Try it —
Copy out the whole listing exactly as given. Skip the pictures.

□ □ □ □ □ □ □

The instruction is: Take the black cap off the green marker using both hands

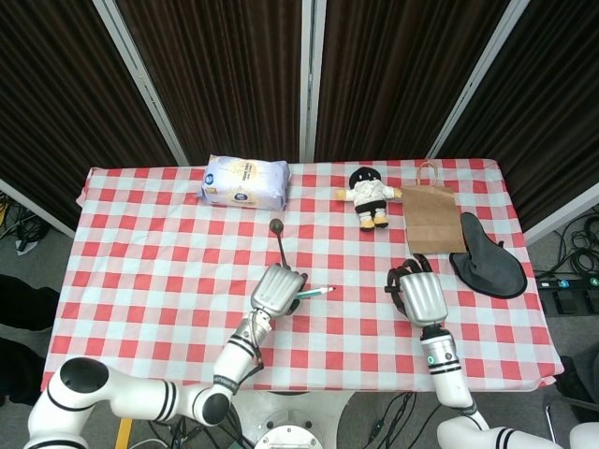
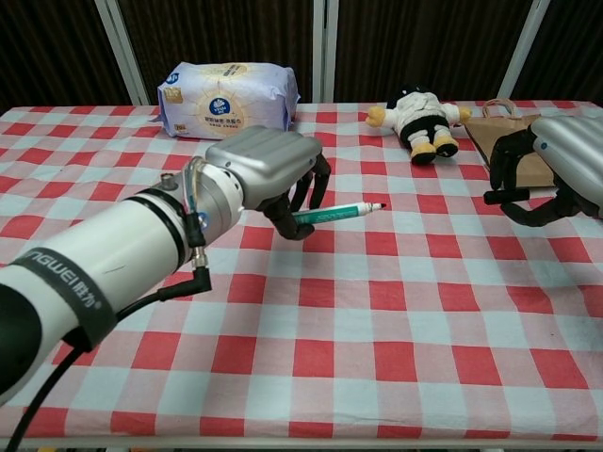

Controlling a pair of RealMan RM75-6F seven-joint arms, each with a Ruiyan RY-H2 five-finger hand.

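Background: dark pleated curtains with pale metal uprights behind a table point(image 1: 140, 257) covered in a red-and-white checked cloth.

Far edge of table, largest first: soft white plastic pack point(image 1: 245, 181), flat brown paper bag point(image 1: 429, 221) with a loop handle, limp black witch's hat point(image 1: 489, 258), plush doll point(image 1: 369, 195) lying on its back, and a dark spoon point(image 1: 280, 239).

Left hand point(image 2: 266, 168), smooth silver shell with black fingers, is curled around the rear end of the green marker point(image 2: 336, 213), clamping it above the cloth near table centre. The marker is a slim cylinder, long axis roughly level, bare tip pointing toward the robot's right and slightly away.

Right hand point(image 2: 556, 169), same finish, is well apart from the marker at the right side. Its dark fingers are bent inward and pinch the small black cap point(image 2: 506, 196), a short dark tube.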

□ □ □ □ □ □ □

Worked solution —
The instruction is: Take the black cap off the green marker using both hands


Controlling a pair of RealMan RM75-6F seven-joint arms, each with a Ruiyan RY-H2 five-finger hand.

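Background: dark pleated curtains with pale metal uprights behind a table point(image 1: 140, 257) covered in a red-and-white checked cloth.

Far edge of table, largest first: soft white plastic pack point(image 1: 245, 181), flat brown paper bag point(image 1: 429, 221) with a loop handle, limp black witch's hat point(image 1: 489, 258), plush doll point(image 1: 369, 195) lying on its back, and a dark spoon point(image 1: 280, 239).

Left hand point(image 2: 266, 168), smooth silver shell with black fingers, is curled around the rear end of the green marker point(image 2: 336, 213), clamping it above the cloth near table centre. The marker is a slim cylinder, long axis roughly level, bare tip pointing toward the robot's right and slightly away.

Right hand point(image 2: 556, 169), same finish, is well apart from the marker at the right side. Its dark fingers are bent inward and pinch the small black cap point(image 2: 506, 196), a short dark tube.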

Nothing remains to be done for this exercise.